You can also consider trusts, etc. I’m sure Bill’s ears are burning already!

Re: Best deal structure for Father’s renthouse? - Posted by Bill Gatten

Posted by Bill Gatten on April 19, 1999 at 11:50:00:


Were your parents to put the property into a land trust in their own names and make you a co-beneficiary, you would need only to lease the property back from the trust in order to have 100% of ALL the benefits of ownership, including all tax deductions, without having to to anything.

There is no cap gains tax; there is no assumption; there is no DOS violation; the property is shielded from liens and creditor judgements (even state and IRS liens); there would be no Gift or Probate taxes were your parents to pass on; etc. Your folks can even take the passive (depreciation) write-off on the property, since, as a resident in the property, you can’t use it, and the IRS would see them as holding for income production purposes.

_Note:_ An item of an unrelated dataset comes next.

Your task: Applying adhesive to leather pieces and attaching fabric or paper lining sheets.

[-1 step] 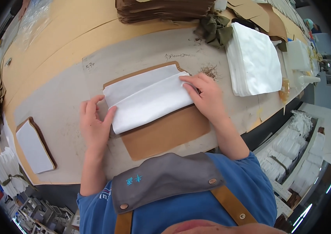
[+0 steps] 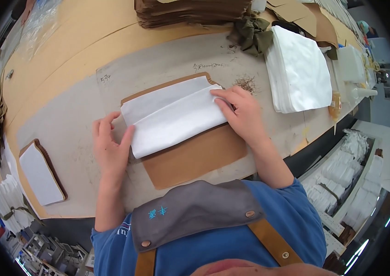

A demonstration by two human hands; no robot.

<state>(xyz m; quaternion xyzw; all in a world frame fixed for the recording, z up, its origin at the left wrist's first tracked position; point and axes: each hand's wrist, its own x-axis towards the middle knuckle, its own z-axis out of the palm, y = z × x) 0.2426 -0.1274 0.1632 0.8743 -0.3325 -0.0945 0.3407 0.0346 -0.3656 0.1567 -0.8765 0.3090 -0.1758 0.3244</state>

To learn more, you might opt to click the Cal-Equity banner above.


Re: Best deal structure for Father’s renthouse? - Posted by JohnBoy

Posted by JohnBoy on April 19, 1999 at 11:28:46:

If he’s willing to sell to you for what he owes on it then why not just take his loan over “subject to”? You just take over the payments for him.

Re: Best deal structure for Father’s renthouse? - Posted by Alan Biscomb

Posted by Alan Biscomb on April 19, 1999 at 11:34:05:

Could you explain ‘Subject to’? I am a little unsure of what that means. He does not want to carry the note for me if that is what that entails. He wants to get out of all liability, and I would rather this be totally in our names.